+++ Task inputs +++

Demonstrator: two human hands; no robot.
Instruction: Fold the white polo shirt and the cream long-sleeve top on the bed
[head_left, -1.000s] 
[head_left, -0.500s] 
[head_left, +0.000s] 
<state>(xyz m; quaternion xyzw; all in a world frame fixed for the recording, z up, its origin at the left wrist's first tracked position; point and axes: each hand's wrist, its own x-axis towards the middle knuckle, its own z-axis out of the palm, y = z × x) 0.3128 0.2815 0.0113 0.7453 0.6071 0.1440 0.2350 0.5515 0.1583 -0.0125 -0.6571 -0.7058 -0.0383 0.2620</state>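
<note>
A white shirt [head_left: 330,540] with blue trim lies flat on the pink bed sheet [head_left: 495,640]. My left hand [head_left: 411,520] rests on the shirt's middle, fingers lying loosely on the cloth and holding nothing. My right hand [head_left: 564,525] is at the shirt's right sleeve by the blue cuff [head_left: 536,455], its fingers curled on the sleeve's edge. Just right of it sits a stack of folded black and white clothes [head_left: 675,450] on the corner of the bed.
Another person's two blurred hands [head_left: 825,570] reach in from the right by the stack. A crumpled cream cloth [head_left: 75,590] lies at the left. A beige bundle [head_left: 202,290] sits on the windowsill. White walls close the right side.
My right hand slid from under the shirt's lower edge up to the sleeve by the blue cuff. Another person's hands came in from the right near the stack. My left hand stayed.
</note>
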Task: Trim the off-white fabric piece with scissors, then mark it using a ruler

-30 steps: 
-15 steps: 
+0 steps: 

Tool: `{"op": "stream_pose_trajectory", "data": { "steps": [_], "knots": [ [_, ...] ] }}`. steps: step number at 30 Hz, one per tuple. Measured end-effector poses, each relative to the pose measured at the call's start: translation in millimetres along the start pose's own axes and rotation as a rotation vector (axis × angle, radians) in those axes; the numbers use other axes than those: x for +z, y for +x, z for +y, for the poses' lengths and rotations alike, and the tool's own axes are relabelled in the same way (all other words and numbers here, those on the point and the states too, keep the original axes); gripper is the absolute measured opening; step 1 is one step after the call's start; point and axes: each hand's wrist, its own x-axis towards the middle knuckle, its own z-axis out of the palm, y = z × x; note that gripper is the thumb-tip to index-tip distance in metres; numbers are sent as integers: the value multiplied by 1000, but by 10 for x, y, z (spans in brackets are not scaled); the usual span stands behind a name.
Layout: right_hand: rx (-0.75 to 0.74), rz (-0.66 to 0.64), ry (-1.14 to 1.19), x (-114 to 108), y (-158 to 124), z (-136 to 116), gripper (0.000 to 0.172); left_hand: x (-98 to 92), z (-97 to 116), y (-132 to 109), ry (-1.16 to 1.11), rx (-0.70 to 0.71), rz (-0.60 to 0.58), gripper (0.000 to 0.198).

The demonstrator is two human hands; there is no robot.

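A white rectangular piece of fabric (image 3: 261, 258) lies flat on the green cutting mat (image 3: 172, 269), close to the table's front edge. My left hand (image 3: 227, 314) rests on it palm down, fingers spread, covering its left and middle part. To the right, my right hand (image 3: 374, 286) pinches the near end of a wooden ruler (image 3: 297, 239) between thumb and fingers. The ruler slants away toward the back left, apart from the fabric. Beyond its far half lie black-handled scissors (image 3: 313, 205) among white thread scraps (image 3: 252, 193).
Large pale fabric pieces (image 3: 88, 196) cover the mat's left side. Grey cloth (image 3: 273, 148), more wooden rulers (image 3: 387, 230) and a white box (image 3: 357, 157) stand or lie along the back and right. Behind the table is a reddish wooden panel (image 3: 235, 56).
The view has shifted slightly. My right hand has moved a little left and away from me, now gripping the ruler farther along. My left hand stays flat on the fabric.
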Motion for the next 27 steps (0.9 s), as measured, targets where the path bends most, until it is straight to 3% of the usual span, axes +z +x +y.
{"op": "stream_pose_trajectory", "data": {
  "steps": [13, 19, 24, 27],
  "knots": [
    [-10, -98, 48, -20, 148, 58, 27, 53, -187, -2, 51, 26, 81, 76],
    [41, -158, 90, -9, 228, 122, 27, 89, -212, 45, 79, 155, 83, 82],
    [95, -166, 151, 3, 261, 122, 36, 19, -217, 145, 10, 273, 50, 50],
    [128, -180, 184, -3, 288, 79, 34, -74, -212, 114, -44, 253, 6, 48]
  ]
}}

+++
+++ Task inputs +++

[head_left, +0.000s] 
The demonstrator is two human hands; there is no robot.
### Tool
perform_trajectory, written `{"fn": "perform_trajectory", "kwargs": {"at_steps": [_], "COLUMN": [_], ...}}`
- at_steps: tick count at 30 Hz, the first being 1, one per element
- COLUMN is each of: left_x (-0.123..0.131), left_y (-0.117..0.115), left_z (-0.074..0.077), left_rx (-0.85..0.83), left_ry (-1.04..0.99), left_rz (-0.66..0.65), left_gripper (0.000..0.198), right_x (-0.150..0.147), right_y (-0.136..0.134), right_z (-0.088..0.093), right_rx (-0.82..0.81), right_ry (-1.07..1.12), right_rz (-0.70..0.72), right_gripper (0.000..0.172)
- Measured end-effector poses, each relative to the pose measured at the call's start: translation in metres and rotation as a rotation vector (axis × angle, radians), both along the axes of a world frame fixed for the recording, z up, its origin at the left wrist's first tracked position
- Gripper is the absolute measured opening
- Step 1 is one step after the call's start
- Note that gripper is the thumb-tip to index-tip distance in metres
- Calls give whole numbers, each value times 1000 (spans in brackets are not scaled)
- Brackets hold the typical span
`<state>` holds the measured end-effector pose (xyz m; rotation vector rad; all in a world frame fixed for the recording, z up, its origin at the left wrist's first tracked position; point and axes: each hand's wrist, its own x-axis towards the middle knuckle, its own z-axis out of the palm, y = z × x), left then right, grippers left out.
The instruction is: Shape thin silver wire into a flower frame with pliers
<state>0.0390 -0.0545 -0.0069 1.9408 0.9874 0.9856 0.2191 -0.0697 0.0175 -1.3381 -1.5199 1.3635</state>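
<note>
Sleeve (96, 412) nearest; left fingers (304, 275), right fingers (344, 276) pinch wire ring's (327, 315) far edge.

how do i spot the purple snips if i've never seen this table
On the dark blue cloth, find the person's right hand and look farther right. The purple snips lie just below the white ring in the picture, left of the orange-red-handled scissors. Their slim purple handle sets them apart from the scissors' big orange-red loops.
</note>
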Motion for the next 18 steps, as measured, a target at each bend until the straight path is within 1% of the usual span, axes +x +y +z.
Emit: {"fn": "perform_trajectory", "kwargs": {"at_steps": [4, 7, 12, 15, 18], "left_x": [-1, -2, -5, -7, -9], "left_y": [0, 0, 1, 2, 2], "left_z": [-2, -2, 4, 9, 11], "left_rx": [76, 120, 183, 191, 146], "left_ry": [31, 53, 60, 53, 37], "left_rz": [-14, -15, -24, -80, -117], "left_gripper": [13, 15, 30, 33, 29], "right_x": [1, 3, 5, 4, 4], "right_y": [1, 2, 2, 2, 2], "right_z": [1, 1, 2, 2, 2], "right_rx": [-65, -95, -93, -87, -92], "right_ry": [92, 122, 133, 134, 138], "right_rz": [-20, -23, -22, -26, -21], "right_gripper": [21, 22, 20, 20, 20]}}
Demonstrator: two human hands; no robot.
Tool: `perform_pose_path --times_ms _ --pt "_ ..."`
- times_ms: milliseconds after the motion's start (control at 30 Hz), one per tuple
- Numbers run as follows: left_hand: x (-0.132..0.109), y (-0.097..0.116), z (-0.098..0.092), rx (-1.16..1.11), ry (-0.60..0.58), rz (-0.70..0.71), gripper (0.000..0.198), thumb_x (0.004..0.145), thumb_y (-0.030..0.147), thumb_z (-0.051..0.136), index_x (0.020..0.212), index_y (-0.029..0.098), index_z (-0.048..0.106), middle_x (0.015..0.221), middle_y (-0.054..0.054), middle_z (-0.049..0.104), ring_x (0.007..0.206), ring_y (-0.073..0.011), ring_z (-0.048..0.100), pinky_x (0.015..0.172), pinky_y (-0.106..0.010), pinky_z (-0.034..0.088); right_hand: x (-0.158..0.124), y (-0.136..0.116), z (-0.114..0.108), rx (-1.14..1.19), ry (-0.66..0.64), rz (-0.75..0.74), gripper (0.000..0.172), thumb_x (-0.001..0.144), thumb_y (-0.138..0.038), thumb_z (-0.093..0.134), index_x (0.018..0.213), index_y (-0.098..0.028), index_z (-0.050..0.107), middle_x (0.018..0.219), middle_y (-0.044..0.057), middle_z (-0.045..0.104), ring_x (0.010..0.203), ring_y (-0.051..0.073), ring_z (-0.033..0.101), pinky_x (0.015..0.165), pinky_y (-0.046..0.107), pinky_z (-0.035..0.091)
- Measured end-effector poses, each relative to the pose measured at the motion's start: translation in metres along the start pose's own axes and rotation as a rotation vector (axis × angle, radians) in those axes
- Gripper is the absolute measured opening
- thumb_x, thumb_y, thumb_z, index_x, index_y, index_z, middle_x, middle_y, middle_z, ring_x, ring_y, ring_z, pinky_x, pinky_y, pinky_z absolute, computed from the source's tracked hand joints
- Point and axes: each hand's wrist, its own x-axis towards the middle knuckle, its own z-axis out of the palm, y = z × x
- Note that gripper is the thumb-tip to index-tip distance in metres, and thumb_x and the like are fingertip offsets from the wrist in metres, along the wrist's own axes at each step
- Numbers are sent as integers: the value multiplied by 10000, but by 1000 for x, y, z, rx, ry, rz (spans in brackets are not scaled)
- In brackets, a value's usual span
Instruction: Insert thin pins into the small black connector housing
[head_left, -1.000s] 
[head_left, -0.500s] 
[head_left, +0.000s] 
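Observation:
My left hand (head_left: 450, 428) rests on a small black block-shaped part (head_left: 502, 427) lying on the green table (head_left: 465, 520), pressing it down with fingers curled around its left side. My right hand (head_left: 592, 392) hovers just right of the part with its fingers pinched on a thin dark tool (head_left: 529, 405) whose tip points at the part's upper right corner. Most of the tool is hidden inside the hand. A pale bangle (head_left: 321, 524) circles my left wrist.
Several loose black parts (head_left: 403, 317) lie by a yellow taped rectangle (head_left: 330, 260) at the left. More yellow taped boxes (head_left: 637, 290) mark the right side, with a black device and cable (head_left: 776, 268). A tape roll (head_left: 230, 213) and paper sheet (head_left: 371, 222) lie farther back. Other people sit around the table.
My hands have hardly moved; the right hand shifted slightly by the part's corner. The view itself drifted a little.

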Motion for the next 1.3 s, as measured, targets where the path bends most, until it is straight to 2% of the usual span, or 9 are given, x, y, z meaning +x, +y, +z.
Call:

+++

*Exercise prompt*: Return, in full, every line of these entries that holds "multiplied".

*Reply to the exercise*:
Tool: `{"op": "stream_pose_trajectory", "data": { "steps": [_], "knots": [ [_, ...] ] }}`. steps: step number at 30 Hz, one per tuple. Measured end-effector poses, each relative to the pose measured at the call's start: translation in millimetres along the start pose's own axes and rotation as a rotation vector (axis × angle, radians) in those axes; the numbers use other axes than those: x for +z, y for +x, z for +y, for the poses' lengths and rotations alike, and the tool's own axes are relabelled in the same way (all other words and numbers here, those on the point and the states too, keep the original axes); gripper is the absolute measured opening; step 1 is one step after the call's start; point and axes: each hand's wrist, its own x-axis towards the middle knuckle, its own z-axis out of the palm, y = z × x; note that gripper is the thumb-tip to index-tip distance in metres; numbers are sent as integers: the value multiplied by 1000, but by 10 for x, y, z (spans in brackets are not scaled); the usual span stands behind a name.
- Numbers are sent as integers: the value multiplied by 10000, but by 1000 for x, y, z, rx, ry, rz (spans in brackets are not scaled)

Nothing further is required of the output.